◆ Task brief
In the listing below, tally the lines that hold "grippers" and report that number by itself.

—————

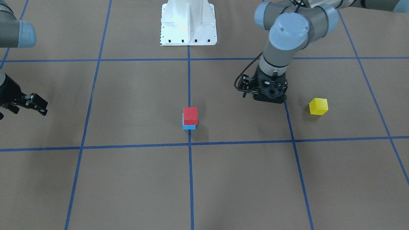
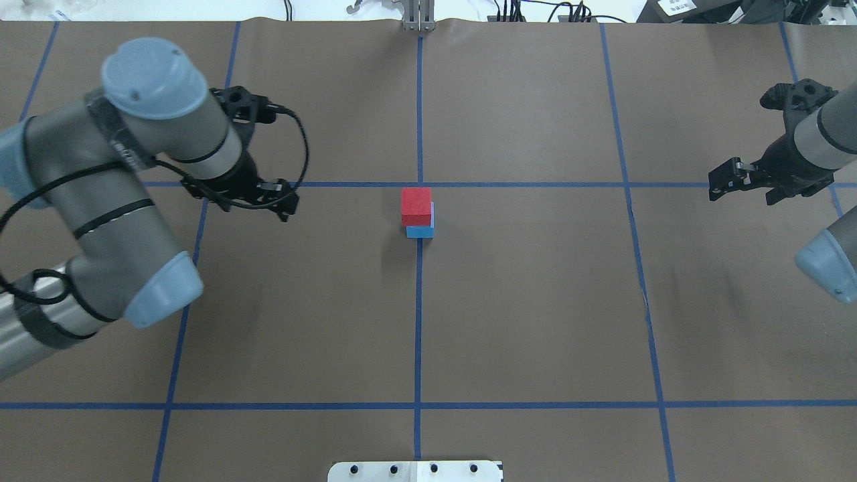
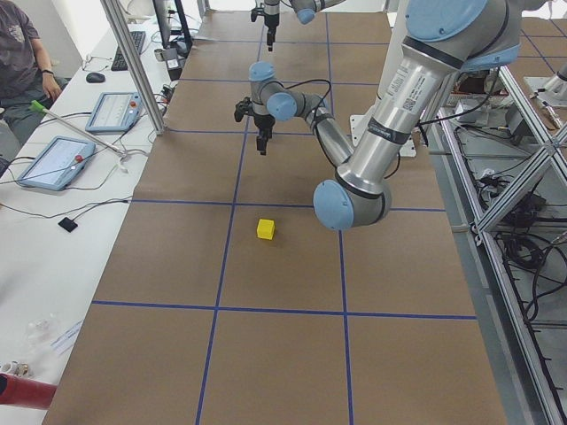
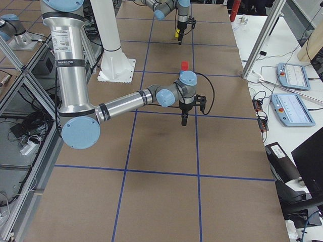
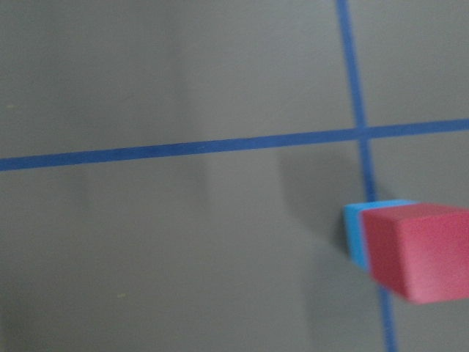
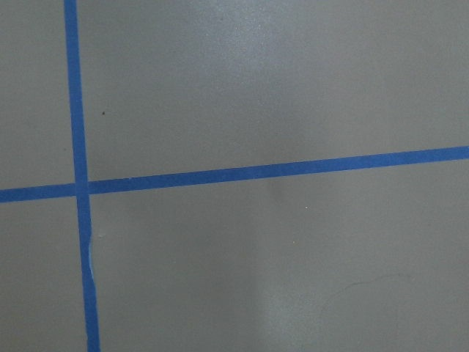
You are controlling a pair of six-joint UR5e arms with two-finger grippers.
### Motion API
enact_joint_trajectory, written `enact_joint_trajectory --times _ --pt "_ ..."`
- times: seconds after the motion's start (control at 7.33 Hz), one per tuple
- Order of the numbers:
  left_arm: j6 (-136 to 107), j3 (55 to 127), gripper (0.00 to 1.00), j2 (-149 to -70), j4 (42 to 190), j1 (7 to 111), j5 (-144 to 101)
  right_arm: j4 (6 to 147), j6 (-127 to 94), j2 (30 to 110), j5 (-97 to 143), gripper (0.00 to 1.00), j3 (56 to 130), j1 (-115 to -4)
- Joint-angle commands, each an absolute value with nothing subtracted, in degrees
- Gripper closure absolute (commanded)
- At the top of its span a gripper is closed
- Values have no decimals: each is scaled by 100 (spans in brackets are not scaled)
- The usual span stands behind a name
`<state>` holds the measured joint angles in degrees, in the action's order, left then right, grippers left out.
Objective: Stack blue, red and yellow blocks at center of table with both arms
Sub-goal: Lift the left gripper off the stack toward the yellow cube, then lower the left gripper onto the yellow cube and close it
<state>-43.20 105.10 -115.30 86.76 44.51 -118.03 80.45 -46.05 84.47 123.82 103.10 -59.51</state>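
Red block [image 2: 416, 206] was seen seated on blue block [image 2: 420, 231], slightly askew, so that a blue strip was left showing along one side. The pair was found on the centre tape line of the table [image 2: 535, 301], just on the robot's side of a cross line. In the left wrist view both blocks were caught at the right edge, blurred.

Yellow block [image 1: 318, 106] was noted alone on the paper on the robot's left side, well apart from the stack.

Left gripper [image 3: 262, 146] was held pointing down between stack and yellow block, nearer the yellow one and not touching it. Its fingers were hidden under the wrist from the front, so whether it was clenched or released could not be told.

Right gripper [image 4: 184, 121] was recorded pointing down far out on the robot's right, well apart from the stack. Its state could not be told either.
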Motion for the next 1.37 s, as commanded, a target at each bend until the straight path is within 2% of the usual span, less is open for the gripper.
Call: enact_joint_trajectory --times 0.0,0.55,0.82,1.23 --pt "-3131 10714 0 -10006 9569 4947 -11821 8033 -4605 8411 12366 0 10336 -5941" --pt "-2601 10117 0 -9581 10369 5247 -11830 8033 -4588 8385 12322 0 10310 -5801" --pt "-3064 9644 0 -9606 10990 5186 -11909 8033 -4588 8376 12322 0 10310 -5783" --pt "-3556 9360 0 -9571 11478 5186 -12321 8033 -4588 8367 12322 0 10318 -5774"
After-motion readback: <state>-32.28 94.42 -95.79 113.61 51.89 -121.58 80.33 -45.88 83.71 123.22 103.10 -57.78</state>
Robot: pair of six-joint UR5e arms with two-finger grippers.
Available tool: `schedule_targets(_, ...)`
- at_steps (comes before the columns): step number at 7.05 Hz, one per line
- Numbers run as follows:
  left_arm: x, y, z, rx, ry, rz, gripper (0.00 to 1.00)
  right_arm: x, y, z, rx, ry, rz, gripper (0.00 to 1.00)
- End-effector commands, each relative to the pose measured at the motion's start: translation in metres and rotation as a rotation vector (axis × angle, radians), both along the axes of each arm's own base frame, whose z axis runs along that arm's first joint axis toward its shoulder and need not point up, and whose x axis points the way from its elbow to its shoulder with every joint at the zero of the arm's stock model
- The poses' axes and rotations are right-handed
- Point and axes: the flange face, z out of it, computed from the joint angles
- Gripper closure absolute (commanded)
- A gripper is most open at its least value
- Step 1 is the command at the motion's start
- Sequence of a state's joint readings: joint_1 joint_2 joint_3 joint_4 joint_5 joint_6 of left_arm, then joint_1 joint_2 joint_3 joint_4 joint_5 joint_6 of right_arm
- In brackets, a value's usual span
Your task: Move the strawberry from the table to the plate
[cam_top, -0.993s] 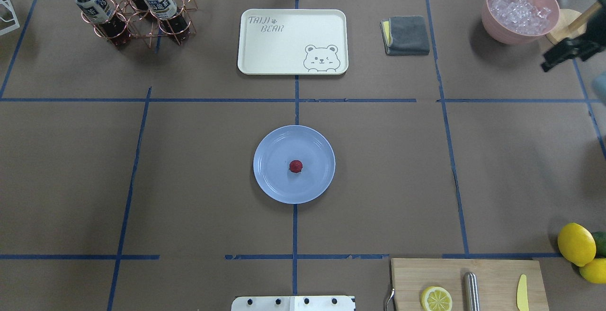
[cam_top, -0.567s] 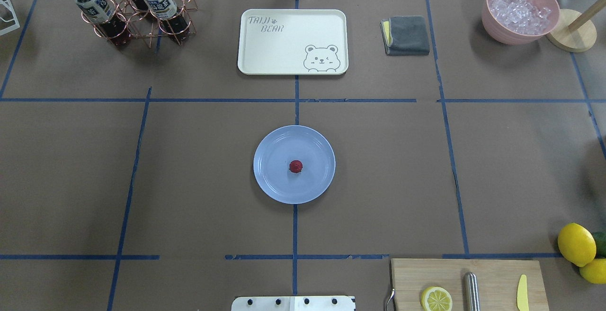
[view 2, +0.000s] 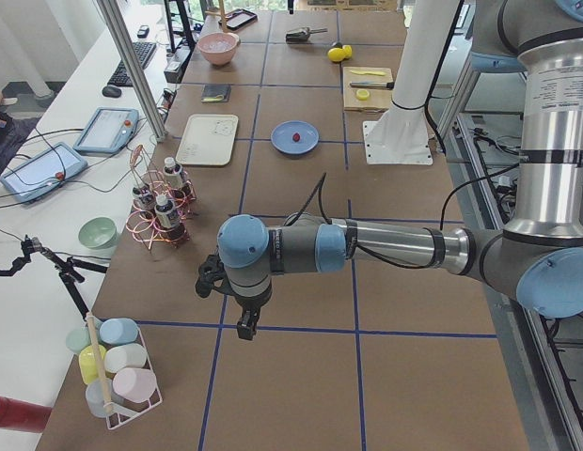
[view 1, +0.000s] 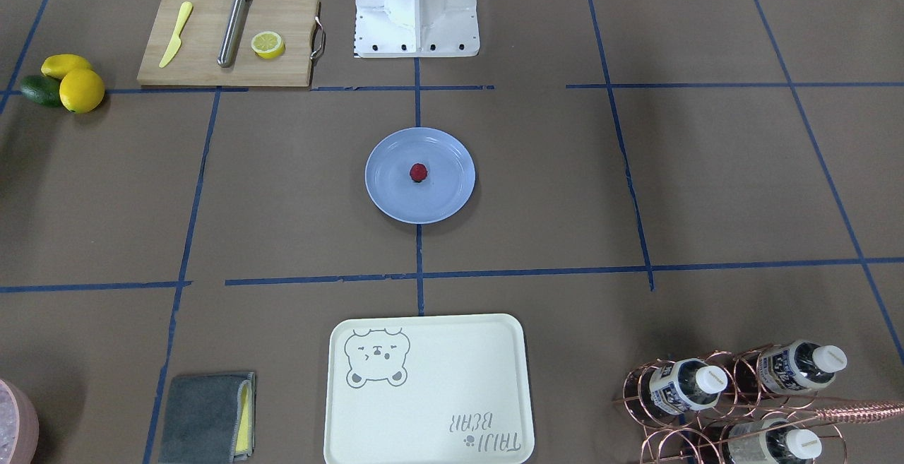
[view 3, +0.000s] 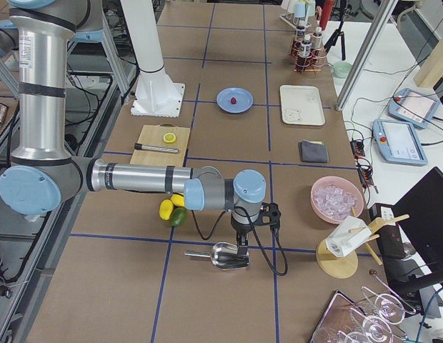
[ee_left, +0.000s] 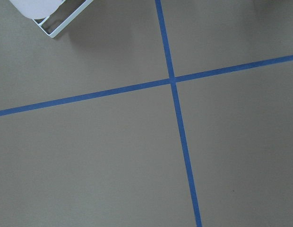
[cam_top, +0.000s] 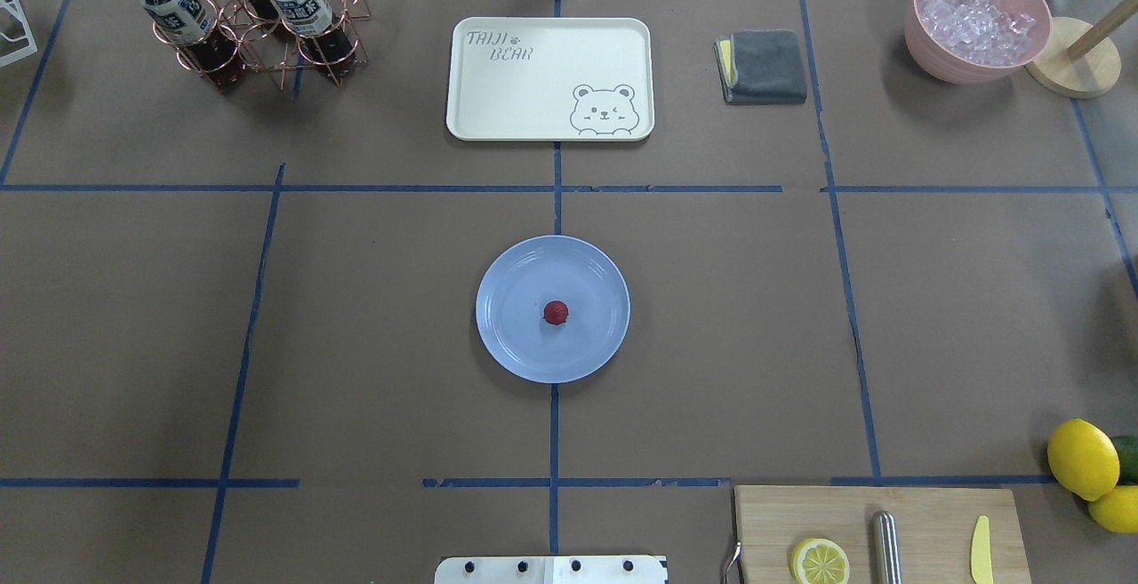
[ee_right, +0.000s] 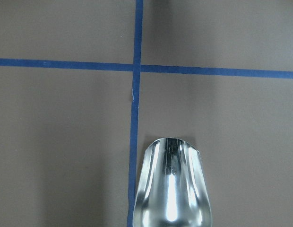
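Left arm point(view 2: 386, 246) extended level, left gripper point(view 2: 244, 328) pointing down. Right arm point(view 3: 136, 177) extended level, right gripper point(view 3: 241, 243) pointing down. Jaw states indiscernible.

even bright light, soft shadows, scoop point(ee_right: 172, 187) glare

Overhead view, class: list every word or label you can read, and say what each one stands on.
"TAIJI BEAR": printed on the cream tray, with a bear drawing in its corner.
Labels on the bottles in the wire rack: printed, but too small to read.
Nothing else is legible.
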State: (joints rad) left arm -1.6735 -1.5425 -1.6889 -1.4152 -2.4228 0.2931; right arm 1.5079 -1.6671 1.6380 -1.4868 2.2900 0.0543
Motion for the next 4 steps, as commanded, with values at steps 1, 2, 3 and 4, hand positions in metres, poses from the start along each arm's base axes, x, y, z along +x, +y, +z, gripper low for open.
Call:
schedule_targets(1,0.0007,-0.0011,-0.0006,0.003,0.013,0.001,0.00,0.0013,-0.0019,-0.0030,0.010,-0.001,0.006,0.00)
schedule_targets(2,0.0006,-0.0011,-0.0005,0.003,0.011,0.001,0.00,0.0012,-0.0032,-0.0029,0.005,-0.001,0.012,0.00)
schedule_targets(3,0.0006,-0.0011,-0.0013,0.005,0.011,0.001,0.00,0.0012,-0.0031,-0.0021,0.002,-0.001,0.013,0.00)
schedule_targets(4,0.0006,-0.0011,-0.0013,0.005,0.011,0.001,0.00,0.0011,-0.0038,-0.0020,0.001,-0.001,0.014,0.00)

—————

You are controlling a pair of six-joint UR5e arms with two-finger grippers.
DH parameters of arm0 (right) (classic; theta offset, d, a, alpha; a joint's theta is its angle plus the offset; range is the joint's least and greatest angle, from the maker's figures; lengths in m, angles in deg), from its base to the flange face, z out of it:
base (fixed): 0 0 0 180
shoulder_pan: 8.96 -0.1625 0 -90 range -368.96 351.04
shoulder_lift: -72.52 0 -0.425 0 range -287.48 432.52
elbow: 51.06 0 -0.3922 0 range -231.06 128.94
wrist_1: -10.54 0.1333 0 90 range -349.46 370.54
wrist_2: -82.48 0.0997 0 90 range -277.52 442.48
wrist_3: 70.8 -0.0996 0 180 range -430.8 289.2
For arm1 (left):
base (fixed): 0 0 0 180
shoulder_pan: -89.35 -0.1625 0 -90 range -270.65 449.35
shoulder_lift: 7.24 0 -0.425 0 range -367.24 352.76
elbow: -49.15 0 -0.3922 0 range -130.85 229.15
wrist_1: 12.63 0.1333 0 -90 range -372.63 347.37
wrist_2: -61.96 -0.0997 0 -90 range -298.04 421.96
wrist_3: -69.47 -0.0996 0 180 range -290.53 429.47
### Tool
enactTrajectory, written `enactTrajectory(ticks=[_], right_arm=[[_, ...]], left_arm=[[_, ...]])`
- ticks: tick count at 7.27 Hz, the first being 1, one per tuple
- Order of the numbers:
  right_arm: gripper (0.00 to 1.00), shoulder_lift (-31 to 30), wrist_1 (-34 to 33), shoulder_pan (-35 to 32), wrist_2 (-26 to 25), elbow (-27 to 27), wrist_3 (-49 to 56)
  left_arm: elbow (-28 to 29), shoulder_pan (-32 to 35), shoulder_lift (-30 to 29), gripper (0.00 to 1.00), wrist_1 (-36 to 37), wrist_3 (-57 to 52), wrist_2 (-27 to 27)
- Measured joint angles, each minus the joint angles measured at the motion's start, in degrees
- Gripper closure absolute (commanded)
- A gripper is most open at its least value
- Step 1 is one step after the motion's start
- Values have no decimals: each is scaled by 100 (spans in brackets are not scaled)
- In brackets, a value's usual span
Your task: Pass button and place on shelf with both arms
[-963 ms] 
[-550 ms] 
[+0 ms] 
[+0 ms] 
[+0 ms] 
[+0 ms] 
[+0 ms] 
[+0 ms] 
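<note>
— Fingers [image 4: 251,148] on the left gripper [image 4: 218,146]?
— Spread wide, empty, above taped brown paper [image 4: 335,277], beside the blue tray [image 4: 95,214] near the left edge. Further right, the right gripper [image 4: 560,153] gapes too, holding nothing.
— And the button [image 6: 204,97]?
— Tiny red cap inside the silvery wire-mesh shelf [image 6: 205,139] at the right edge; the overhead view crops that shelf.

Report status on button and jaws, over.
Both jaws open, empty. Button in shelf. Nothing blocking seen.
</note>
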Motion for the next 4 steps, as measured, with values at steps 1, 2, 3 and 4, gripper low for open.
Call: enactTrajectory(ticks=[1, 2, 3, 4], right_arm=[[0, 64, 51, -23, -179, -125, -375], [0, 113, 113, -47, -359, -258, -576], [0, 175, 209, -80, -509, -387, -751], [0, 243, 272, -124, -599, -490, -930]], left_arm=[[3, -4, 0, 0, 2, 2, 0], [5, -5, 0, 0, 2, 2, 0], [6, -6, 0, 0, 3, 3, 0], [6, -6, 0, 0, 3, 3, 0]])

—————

◆ Exercise result
4